С манерой французов я бы еще мог примириться, ибо мне было несвойственно что-либо полностью отвергать, но сюжет привел меня в негодование. Эти картины изображали историю Язона, Медеи и Креузы — иными словами, историю несчастнейшего из супружеств. По левую сторону трона невеста, окруженная рыдающими приближенными, боролась с неумолимой смертью; по правую — отец оплакивал убитых детей, распростертых у его ног, а по воздуху на запряженной драконами колеснице проносилась фурия. И словно для того, чтобы к омерзительному и страшному добавилось еще и нелепое, из-за красного золототканого бархата, наброшенного на спинку трона, торчал белый хвост волшебного быка, тогда как само огнедышащее чудовище и сражающийся с ним Язон были скрыты под этой драгоценной тканью.

Во мне разом ожили все максимы, усвоенные мною в школе Эзера. То, что Христа и апостолов разместили в боковых залах свадебного здания, произошло, конечно, случайно и непреднамеренно. Можно было не сомневаться, что королевский хранитель ковров руководствовался лишь размером комнат; эту ошибку я готов был простить ему, так как извлек из нее немалую для себя пользу. Но промах с большой залой совершенно лишил меня самообладания, и я запальчиво и страстно призвал своих товарищей в свидетели этого преступления против вкуса и такта. «Как, — вскричал я, нимало не заботясь об окружающих, — неужели допустимо, чтобы юной королеве при первом же вступлении в ее новую страну так необдуманно явили пример самой страшной свадьбы, которая когда-либо совершалась в мире?
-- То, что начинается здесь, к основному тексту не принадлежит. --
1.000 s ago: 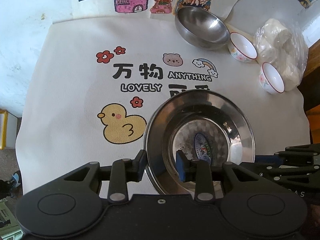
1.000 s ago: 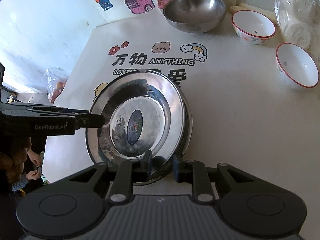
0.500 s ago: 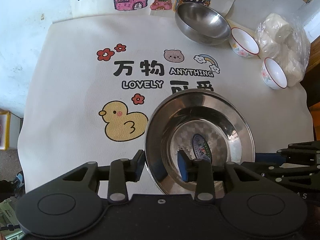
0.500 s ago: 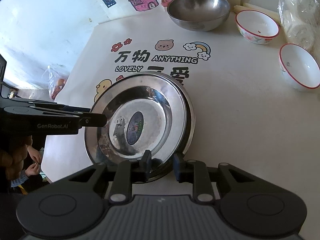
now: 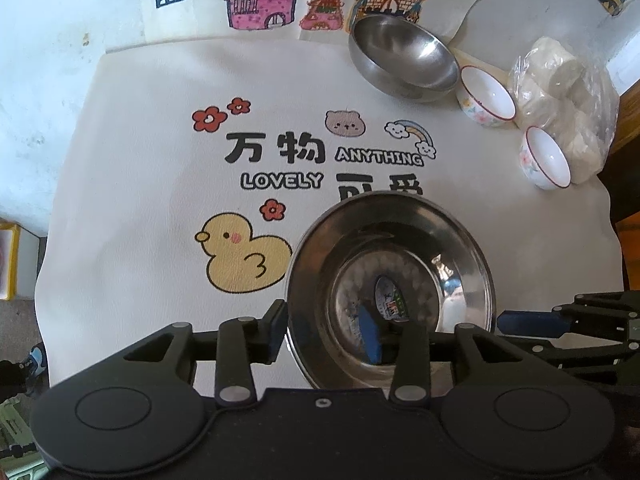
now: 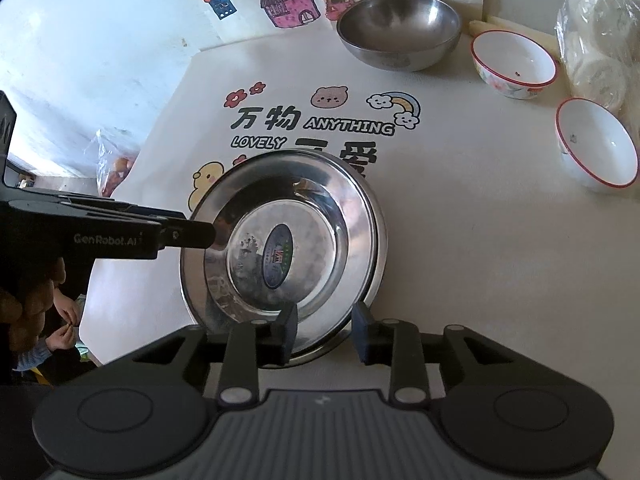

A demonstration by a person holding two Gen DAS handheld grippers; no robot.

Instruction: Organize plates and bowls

Возможно ли, чтобы среди французских архитекторов, декораторов, обойщиков не нашлось ни единого человека, понимающего, что картины не просто раскрашенный холст, что они воздействуют на чувства и мысли, оставляют след в душе, пробуждают предчувствия? Ведь это все равно что выслать на границу для встречи юной и, как говорят, жизнелюбивой дамы омерзительнейшее привидение». Не помню, что я еще говорил, но спутники мои постарались меня успокоить и, опасаясь неприятностей, поскорее отсюда спровадить. Они уверяли, что не всякий станет искать смысла в картинах, что они, например, ровно ничего не заметили и что подобные фантазии никогда не взбредут на ум ни устремившемуся сюда населению Страсбурга и его окрестностей, ни даже самой королеве и ее свите.

Я и доныне помню прекрасное, благородное, веселое и в то же время гордое лицо молодой женщины. Сидя в стеклянной карете, открытая всем взорам, она, казалось, оживленно беседовала со своими придворными дамами о толпе, со всех сторон обступавшей ее поезд. Вечером мы бродили по улицам, любуясь иллюминацией и прежде всего светящейся верхушкой соборной башни, на которую мы издали и вблизи не могли вдосталь наглядеться.

Королева проследовала своей дорогой, окрестные жители разошлись по домам, и в городе воцарилось прежнее спокойствие. Перед прибытием королевы было отдано весьма разумное распоряжение, чтобы на ее пути не попадались уроды, калеки или безобразные больные. Все над этим подшучивали, а я даже сочинил небольшое французское стихотворение, в котором сравнивал пришествие Христа, явившегося в этот мир ради калек и убогих, с прибытием королевы, разогнавшей этих несчастных. Мои друзья отнеслись к нему одобрительно, но один француз, проживавший вместе с нами, немилосердно и, видимо, вполне основательно раскритиковал его язык и размер и тем навсегда отшиб у меня охоту писать французские стихи.